■ **Supplied data**:
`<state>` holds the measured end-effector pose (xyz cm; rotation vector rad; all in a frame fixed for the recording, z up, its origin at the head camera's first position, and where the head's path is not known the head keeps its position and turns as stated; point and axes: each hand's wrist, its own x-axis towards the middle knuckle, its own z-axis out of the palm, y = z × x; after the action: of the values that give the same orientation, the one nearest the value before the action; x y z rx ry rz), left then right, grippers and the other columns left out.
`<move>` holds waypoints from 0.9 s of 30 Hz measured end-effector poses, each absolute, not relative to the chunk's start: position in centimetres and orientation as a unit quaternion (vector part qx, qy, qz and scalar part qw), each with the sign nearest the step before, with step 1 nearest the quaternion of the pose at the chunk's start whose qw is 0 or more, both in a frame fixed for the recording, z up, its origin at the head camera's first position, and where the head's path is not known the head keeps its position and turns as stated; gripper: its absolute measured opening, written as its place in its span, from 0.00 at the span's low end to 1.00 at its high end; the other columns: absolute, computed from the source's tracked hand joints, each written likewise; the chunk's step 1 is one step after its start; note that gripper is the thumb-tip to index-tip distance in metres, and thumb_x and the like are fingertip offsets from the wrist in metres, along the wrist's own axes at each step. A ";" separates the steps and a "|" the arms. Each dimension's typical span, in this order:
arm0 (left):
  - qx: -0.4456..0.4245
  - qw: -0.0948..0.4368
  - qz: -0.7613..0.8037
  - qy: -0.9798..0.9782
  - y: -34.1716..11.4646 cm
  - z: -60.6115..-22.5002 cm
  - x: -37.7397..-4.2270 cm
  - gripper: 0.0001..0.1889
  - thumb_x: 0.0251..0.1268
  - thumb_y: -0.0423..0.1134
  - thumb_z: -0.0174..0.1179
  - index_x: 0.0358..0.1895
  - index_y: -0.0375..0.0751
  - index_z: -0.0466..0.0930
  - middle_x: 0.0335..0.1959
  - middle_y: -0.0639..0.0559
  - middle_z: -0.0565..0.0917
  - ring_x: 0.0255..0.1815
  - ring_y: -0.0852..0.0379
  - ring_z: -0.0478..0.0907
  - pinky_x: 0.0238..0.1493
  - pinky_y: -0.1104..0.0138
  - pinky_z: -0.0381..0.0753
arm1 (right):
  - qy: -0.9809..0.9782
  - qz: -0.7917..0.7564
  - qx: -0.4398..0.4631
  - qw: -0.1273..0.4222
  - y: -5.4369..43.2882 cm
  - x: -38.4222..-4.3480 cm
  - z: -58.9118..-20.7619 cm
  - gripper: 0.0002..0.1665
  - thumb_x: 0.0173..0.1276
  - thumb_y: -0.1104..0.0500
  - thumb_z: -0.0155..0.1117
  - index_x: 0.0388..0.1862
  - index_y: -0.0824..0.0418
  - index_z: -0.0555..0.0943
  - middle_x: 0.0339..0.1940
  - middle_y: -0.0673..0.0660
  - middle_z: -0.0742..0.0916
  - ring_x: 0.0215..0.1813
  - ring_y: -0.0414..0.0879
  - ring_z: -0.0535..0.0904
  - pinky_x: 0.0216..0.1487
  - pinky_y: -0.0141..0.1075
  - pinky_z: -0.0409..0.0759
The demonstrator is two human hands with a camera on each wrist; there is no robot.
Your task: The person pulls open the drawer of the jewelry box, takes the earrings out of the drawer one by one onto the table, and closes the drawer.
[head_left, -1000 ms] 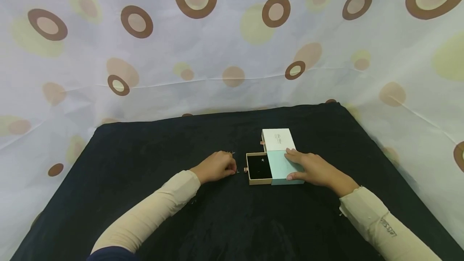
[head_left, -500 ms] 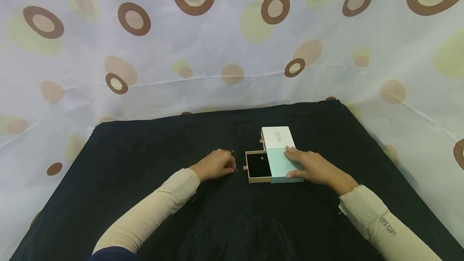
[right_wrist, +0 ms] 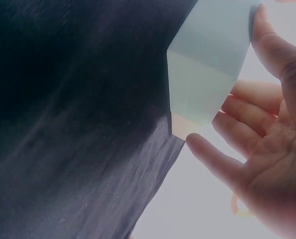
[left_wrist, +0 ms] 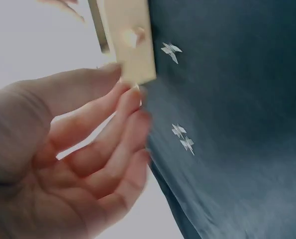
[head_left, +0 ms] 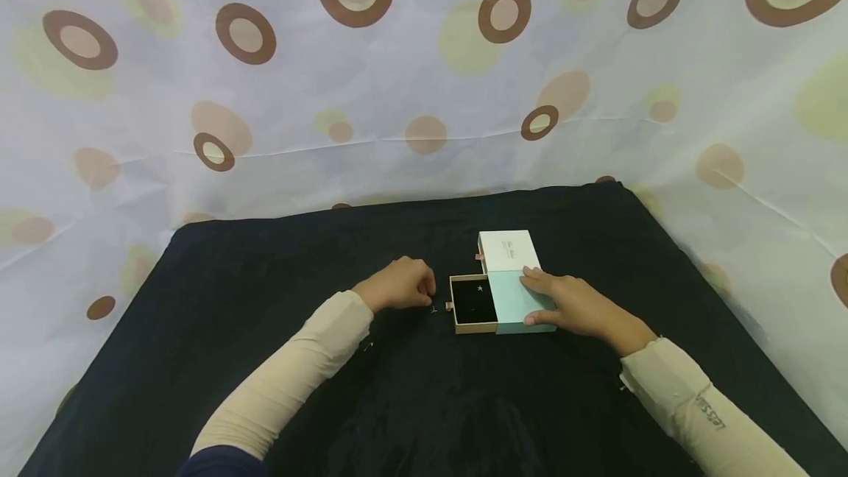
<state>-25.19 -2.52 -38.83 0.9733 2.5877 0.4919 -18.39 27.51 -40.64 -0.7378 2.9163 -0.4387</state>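
Note:
My left hand (head_left: 400,284) is just left of the pulled-out drawer (head_left: 472,329); its thumb and fingertips pinch a tiny silver piece (left_wrist: 139,92), mostly hidden. Beneath these fingertips, one star-like silver piece (head_left: 433,309) lies on the black cloth. Several more silver pieces (left_wrist: 171,51) show in the left wrist view. The drawer has a black lining, a pink pull tab (head_left: 449,307) and a small silver star (head_left: 480,288) inside. My right hand (head_left: 573,306) holds the pale teal sleeve of the jewelry box (head_left: 506,300), with thumb and index finger spread across its right half.
A white printed box section (head_left: 509,252) adjoins the teal sleeve on its far side. Small shiny bits (head_left: 368,347) lie close to my left sleeve. Black cloth (head_left: 424,411) covers the table, and a patterned curtain (head_left: 424,79) hangs behind and at the sides.
My left hand has shifted a little away from me, uncovering the silver piece on the cloth. The piece seen beyond its knuckles earlier no longer shows there. My right hand and the box stay put.

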 end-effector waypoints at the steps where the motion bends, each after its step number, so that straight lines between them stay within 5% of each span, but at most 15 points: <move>1: 0.340 0.156 0.183 0.909 -2.2 -38.6 -25.1 0.06 0.60 0.33 0.65 0.40 0.39 0.84 0.35 0.50 0.84 0.35 0.58 0.80 0.39 0.65 0.80 | 0.958 -0.144 -0.242 0.051 27.5 -18.4 -40.6 0.45 0.57 0.47 0.70 0.66 0.72 0.69 0.69 0.69 0.68 0.68 0.63 0.67 0.59 0.54 0.72; 11: 0.322 0.037 0.269 0.907 1.0 -39.1 -24.4 0.08 0.66 0.35 0.60 0.44 0.37 0.85 0.35 0.49 0.85 0.28 0.60 0.79 0.33 0.69 0.78 | 0.956 -0.151 -0.247 0.051 27.5 -18.3 -40.7 0.44 0.57 0.48 0.70 0.66 0.72 0.69 0.69 0.69 0.68 0.68 0.63 0.66 0.60 0.54 0.71; 21: 0.290 0.059 0.282 0.913 3.0 -40.3 -24.1 0.07 0.66 0.35 0.59 0.41 0.37 0.85 0.31 0.50 0.84 0.14 0.64 0.75 0.21 0.74 0.75 | 0.955 -0.151 -0.251 0.046 27.4 -18.3 -40.7 0.44 0.57 0.48 0.70 0.65 0.73 0.69 0.69 0.70 0.69 0.68 0.64 0.66 0.59 0.53 0.72; 27: 0.295 0.036 0.237 0.925 3.8 -40.8 -24.0 0.05 0.65 0.35 0.61 0.37 0.41 0.86 0.29 0.53 0.84 0.22 0.64 0.75 0.27 0.73 0.74 | 0.955 -0.153 -0.248 0.052 27.4 -18.3 -40.7 0.44 0.57 0.47 0.70 0.65 0.73 0.69 0.69 0.70 0.69 0.68 0.64 0.66 0.59 0.54 0.72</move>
<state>-23.99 3.78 -40.78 0.9053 2.8410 0.7271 -18.26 27.35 -40.68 -0.7557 2.9054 -0.4651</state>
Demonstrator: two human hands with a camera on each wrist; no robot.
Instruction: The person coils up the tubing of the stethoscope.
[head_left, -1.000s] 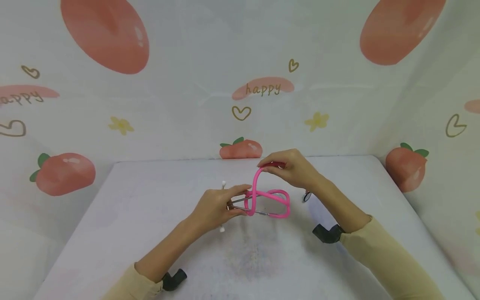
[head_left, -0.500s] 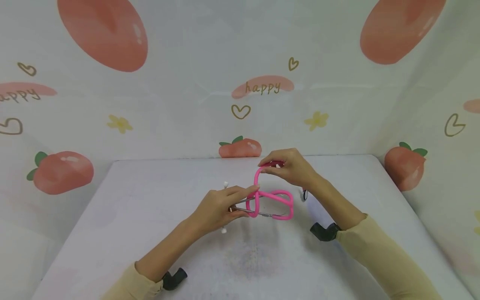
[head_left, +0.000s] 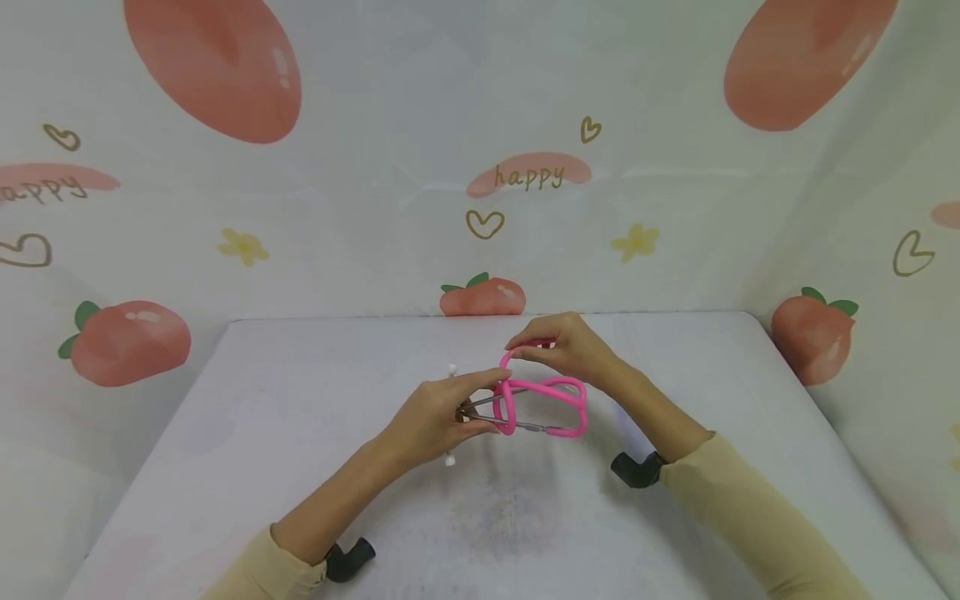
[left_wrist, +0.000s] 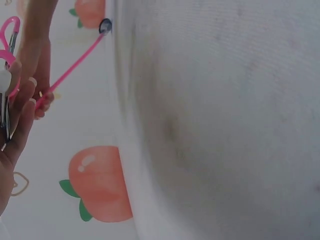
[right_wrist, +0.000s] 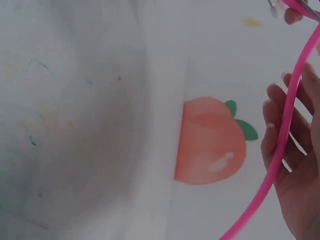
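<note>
A stethoscope with pink tubing (head_left: 558, 390) is held above the table between both hands. My left hand (head_left: 427, 418) grips its metal ear tubes together with folded loops of tubing, fingers above and thumb below. White ear tips (head_left: 450, 459) stick out past that hand. Farther back and to the right, my right hand (head_left: 573, 350) pinches the free length of tubing between thumb and fingers. The round chest piece (left_wrist: 105, 26) dangles at the tubing's end in the left wrist view. It is hidden in the head view. Tubing (right_wrist: 285, 130) crosses the right palm in the right wrist view.
A white-covered table (head_left: 300, 375) lies beneath both hands. Behind it hangs a pale cloth (head_left: 360, 167) printed with peaches, hearts and flowers. Black elbow-shaped pieces (head_left: 350, 559) sit by both sleeves.
My right hand has come down and left toward my left hand, shortening the raised tubing between them. The left fingers have settled over the tubing. The chest piece has disappeared from the head view.
</note>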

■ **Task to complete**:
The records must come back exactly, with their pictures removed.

■ **Response to this exercise**:
`<state>` holds the measured end-effector pose (xyz cm; rotation vector rad; all in a frame fixed for the recording, z up, its origin at the head camera's first position, and where the head's path is not known the head keeps its position and turns as stated; point and axes: each hand's wrist, its own x-axis towards the middle knuckle, its own z-axis out of the palm, y = z × x; after the action: of the values that give the same orientation, the one nearest the value before the action; x y z rx ry rz), left then right, grippers and the other columns left out.
`<move>` holds waypoints from 0.9 s of 30 Hz measured end-effector poses, each absolute, not relative to the chunk's start: position in centimetres and orientation as a unit quaternion (vector part qx, qy, qz and scalar part qw), each with the sign nearest the step before, with step 1 nearest the quaternion of the pose at the chunk's start whose qw is 0 or more, both in a frame fixed for the recording, z up, its origin at the head camera's first position, and where the head's path is not known the head keeps its position and turns as stated; gripper: its absolute measured opening, written as its place in its span, from 0.00 at the span's low end to 1.00 at its high end; the other columns: absolute, computed from the source's tracked hand joints, each written likewise; the chunk's step 1 is one step after its start; note that gripper is the thumb-tip to index-tip distance in metres, and thumb_x and the like are fingertip offsets from the wrist in metres, along the wrist's own axes at each step. A ";" separates the steps and a "|" the arms. Each dimension's typical span, in this order:
arm0 (left):
  - qx: -0.4456..0.4245
  - qw: -0.0948..0.4368
  - qz: -0.7613..0.8037
  - qy: -0.9798..0.9782
  - y: -34.1716..11.4646 cm
  - z: -60.6115..-22.5002 cm
  - x: -37.7397..-4.2270 cm
  - gripper: 0.0001..0.1889
  - thumb_x: 0.0251..0.1268
  - thumb_y: -0.0423..0.1134
  - thumb_z: -0.0174..0.1179
  - index_x: 0.0358..0.1895
  - index_y: -0.0375..0.0751
  - index_z: -0.0466..0.0930
  - middle_x: 0.0335..0.1959
  - middle_y: -0.0639..0.0559
  - middle_z: -0.0565..0.0917
  - ring_x: 0.0255..0.1815
  - ring_y: -0.0852..0.0379
  - ring_z: -0.0478..0.0907
  - pinky_x: 0.0238..0.1493
  - pinky_y: -0.1104..0.0138
  - pinky_z: -0.0381..0.0753
arm1 (right):
  - qy: -0.9809..0.9782
  - qz: -0.7917..0.7564
  - qx: -0.4398..0.4631
  - qw: -0.1273..0.4222
  - y: -5.4369..43.2882 cm
  - x: -38.4222..-4.3480 cm
  - z: -58.9118..-20.7619 cm
  - gripper: 0.0002..0.1665
  - thumb_x: 0.0173..0.1276
  - thumb_y: -0.1104..0.0500
  - thumb_z: -0.0155..0.1117
  - index_x: 0.0388..0.1862
  - index_y: -0.0824..0.0418
  - index_z: -0.0555..0.0943
  - middle_x: 0.0339..0.1940
  - middle_y: -0.0673..0.0660
  - middle_z: -0.0742..0.0916
  - ring_x: 0.0215..0.1813
  - ring_y: -0.0414..0.0879
  - ring_z: -0.0535..0.0904
  - pinky_x: 0.0216..0.1487
  - pinky_y: -0.0141..0.1075
  - pinky_z: -0.0409..0.0759
The demonstrator is two human hands with a camera on each wrist; there is no robot.
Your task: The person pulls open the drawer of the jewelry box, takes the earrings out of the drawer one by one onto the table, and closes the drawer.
[head_left, -1000 ms] 
[head_left, -500 ms] 
[right_wrist, +0 ms] 
[left_wrist, +0 ms] 
[head_left, +0 ms] 
<state>-25.19 -2.52 -38.83 0.9733 2.5877 0.4919 -18.39 27.51 -40.64 -0.7378 2.9163 -0.4387</state>
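Note:
My left hand (head_left: 400,284) is just left of the pulled-out drawer (head_left: 472,329); its thumb and fingertips pinch a tiny silver piece (left_wrist: 139,92), mostly hidden. Beneath these fingertips, one star-like silver piece (head_left: 433,309) lies on the black cloth. Several more silver pieces (left_wrist: 171,51) show in the left wrist view. The drawer has a black lining, a pink pull tab (head_left: 449,307) and a small silver star (head_left: 480,288) inside. My right hand (head_left: 573,306) holds the pale teal sleeve of the jewelry box (head_left: 506,300), with thumb and index finger spread across its right half.
A white printed box section (head_left: 509,252) adjoins the teal sleeve on its far side. Small shiny bits (head_left: 368,347) lie close to my left sleeve. Black cloth (head_left: 424,411) covers the table, and a patterned curtain (head_left: 424,79) hangs behind and at the sides.
My left hand has shifted a little away from me, uncovering the silver piece on the cloth. The piece seen beyond its knuckles earlier no longer shows there. My right hand and the box stay put.
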
 end-effector waypoints at the steps where the motion bends, each after its step number, so that straight lines between them stay within 5% of each span, but at most 15 points: <move>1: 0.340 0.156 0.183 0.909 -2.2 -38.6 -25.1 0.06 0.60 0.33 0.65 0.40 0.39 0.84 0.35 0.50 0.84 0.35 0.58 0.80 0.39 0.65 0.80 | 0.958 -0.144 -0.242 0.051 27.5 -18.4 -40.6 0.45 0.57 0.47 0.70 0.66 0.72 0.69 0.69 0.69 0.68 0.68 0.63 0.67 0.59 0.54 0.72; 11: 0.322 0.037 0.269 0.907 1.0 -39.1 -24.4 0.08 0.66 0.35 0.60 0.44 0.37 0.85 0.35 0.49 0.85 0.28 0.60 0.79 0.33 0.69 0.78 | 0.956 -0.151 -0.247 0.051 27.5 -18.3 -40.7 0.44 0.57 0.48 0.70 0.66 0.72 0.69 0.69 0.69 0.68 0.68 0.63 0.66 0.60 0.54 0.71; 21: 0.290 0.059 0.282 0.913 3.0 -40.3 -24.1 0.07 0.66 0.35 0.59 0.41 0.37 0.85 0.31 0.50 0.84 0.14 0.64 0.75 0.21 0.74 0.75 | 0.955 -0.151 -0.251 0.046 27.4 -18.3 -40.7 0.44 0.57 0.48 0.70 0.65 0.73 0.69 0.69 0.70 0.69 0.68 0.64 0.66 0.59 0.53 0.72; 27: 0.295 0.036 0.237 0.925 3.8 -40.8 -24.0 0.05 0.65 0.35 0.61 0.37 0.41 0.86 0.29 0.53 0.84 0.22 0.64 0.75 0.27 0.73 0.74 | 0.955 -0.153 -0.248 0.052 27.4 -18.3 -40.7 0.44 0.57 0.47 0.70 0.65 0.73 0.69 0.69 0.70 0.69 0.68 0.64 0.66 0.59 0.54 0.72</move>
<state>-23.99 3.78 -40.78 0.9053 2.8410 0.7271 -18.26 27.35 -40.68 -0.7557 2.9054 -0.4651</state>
Demonstrator: two human hands with a camera on each wrist; no robot.
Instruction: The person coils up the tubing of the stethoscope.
[head_left, -1.000s] 
[head_left, -0.500s] 
[head_left, +0.000s] 
[left_wrist, +0.000s] 
[right_wrist, +0.000s] 
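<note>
A stethoscope with pink tubing (head_left: 558, 390) is held above the table between both hands. My left hand (head_left: 427, 418) grips its metal ear tubes together with folded loops of tubing, fingers above and thumb below. White ear tips (head_left: 450, 459) stick out past that hand. Farther back and to the right, my right hand (head_left: 573, 350) pinches the free length of tubing between thumb and fingers. The round chest piece (left_wrist: 105, 26) dangles at the tubing's end in the left wrist view. It is hidden in the head view. Tubing (right_wrist: 285, 130) crosses the right palm in the right wrist view.
A white-covered table (head_left: 300, 375) lies beneath both hands. Behind it hangs a pale cloth (head_left: 360, 167) printed with peaches, hearts and flowers. Black elbow-shaped pieces (head_left: 350, 559) sit by both sleeves.
My right hand has come down and left toward my left hand, shortening the raised tubing between them. The left fingers have settled over the tubing. The chest piece has disappeared from the head view.
</note>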

This exercise is now finished, and nothing remains to add.